*Work instruction*
Look through the entries below for the line with "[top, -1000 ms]" and the line with "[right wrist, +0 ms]", then give again exactly those two lines and all lines between them, minus the pictures.

*Given entries*
◆ ◆ ◆ ◆ ◆ ◆ ◆
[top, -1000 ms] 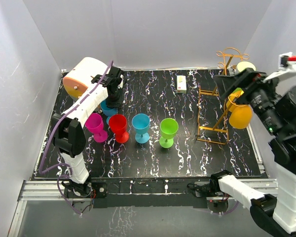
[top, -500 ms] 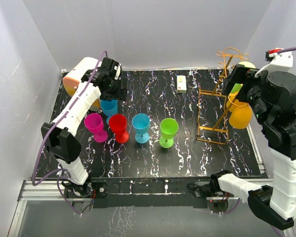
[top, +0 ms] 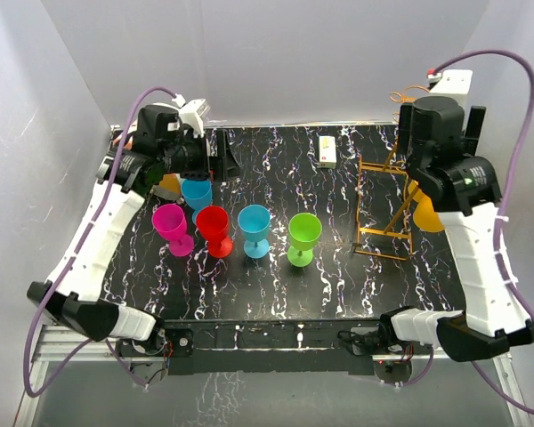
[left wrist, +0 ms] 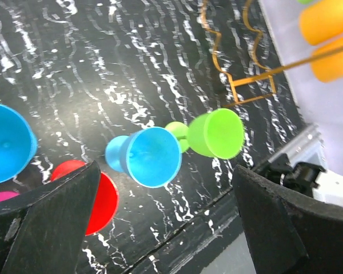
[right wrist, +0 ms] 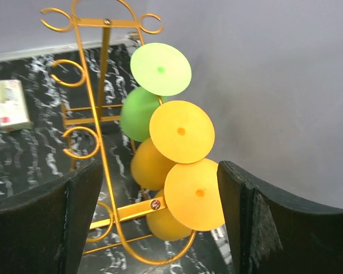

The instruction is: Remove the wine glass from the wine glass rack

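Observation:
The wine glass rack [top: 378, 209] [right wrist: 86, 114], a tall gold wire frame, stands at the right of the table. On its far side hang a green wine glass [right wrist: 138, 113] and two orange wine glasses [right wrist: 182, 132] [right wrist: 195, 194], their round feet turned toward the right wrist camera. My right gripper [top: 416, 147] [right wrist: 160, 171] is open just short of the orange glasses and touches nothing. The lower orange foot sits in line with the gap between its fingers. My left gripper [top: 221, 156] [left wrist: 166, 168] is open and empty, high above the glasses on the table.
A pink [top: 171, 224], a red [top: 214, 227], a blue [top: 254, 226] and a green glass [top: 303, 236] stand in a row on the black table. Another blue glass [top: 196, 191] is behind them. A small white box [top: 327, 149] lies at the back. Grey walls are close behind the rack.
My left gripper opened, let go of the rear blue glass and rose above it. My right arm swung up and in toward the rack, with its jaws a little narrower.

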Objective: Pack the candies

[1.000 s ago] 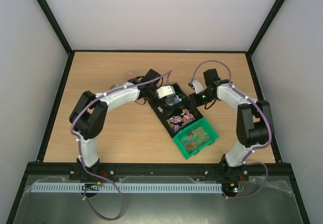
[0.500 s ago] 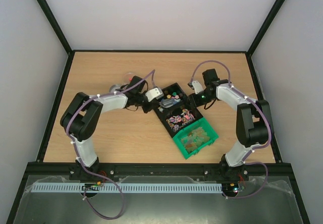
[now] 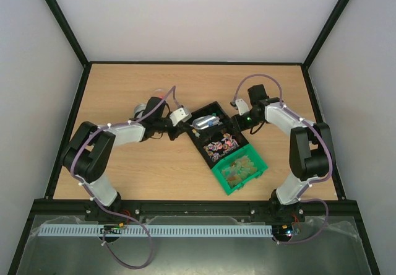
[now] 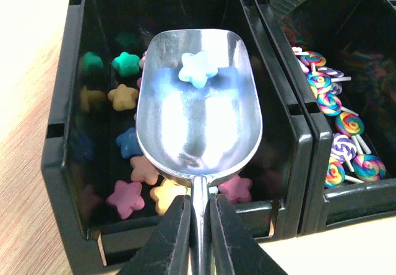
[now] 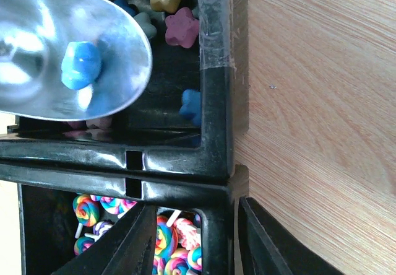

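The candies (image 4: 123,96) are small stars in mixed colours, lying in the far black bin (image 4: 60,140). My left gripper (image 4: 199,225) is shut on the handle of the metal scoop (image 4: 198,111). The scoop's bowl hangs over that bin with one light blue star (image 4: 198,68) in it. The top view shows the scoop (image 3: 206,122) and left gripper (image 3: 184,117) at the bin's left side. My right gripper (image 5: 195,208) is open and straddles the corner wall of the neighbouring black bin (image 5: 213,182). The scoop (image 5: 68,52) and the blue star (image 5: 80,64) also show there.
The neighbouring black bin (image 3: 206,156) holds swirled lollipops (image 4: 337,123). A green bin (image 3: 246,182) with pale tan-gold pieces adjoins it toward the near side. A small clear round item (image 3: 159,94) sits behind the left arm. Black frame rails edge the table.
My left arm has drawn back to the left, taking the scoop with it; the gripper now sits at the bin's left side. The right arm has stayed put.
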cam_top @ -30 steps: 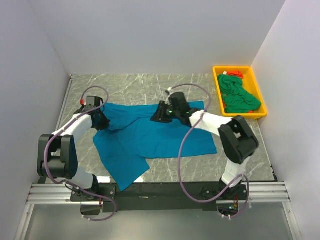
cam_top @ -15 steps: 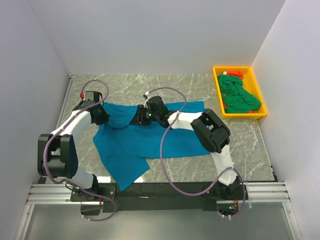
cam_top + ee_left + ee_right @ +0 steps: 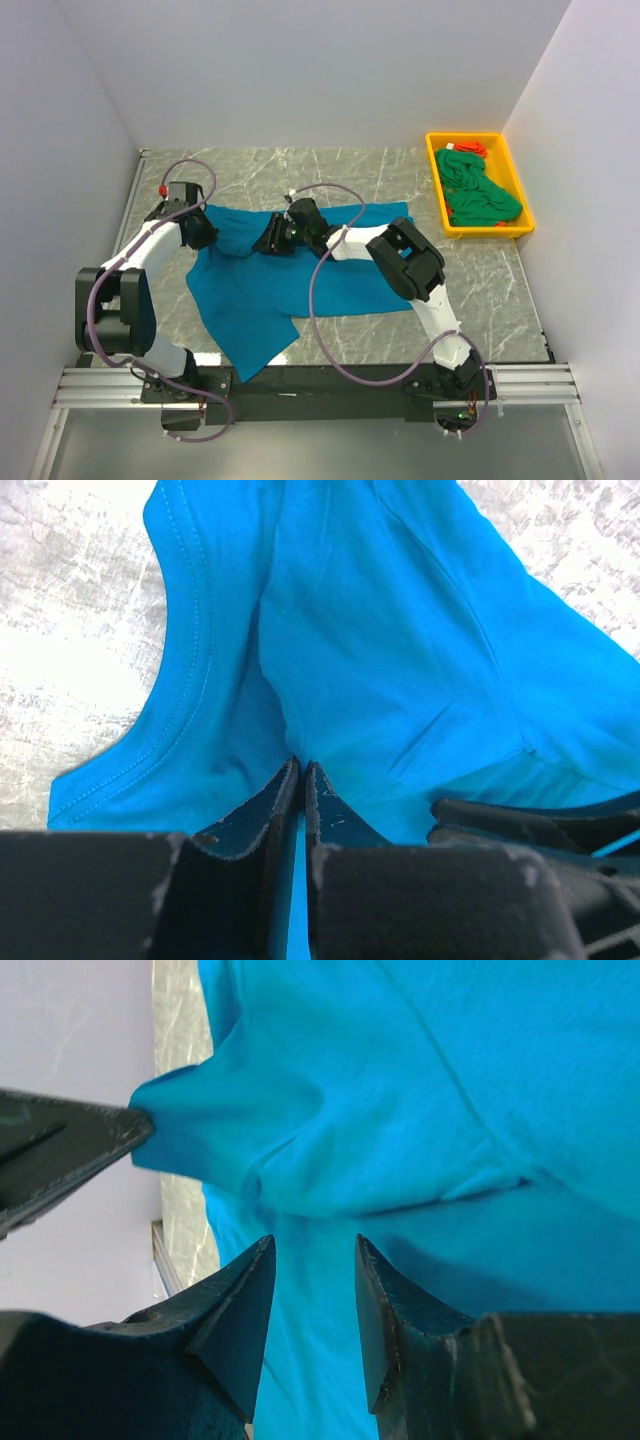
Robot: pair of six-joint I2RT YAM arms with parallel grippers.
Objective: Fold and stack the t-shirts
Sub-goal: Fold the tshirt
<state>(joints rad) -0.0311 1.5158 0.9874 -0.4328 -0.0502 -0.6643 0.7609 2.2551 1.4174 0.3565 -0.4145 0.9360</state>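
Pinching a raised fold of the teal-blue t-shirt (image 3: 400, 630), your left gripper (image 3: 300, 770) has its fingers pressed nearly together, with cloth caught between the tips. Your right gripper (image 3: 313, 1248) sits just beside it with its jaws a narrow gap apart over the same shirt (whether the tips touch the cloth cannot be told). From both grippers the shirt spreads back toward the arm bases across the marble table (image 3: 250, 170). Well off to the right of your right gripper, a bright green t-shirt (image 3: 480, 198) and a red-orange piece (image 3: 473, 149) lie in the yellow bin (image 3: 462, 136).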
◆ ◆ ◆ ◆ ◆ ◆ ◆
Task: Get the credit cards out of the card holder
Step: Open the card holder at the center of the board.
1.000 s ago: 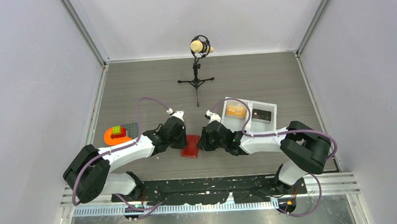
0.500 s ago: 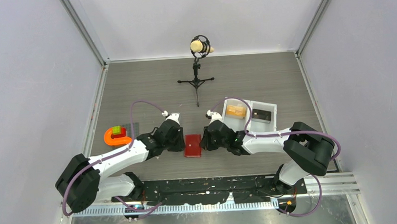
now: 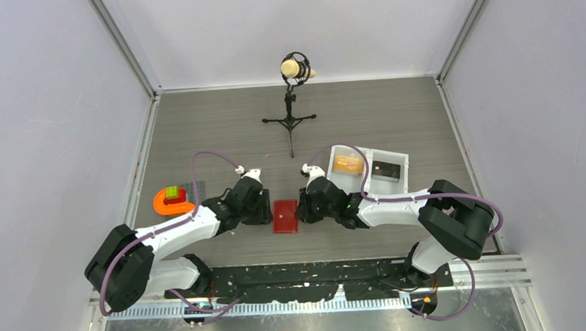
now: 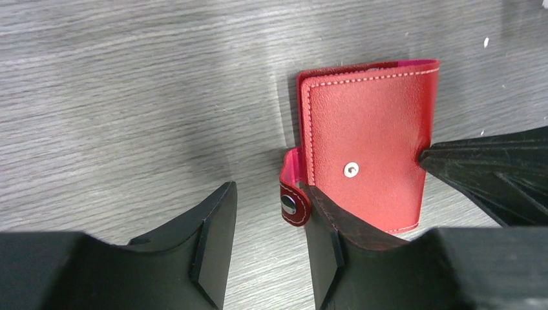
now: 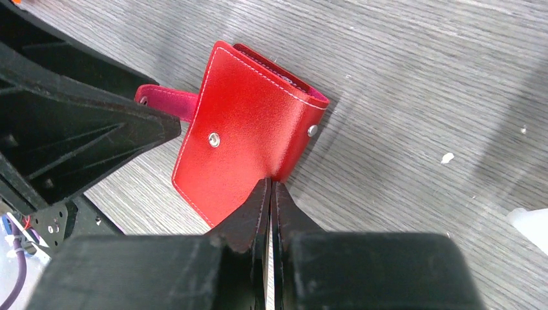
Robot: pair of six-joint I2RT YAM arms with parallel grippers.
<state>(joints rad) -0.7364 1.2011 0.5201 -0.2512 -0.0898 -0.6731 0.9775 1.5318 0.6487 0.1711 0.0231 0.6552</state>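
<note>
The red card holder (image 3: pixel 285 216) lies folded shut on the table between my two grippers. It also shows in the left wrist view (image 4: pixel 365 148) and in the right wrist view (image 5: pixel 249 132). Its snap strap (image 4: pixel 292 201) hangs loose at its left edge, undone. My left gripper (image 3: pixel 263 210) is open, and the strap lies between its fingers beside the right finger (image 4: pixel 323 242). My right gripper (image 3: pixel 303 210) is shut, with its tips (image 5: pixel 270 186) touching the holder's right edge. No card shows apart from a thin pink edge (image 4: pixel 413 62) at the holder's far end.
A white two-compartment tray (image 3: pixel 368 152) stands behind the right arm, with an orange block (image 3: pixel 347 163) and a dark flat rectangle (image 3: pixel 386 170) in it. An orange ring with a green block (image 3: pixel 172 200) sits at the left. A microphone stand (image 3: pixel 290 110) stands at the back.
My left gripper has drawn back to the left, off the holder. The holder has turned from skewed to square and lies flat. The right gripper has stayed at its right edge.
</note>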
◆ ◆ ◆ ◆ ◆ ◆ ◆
*The answer*
[top, -1000 ms] 
[top, -500 ms] 
[top, +0 ms] 
[left wrist, +0 ms] 
[right wrist, +0 ms] 

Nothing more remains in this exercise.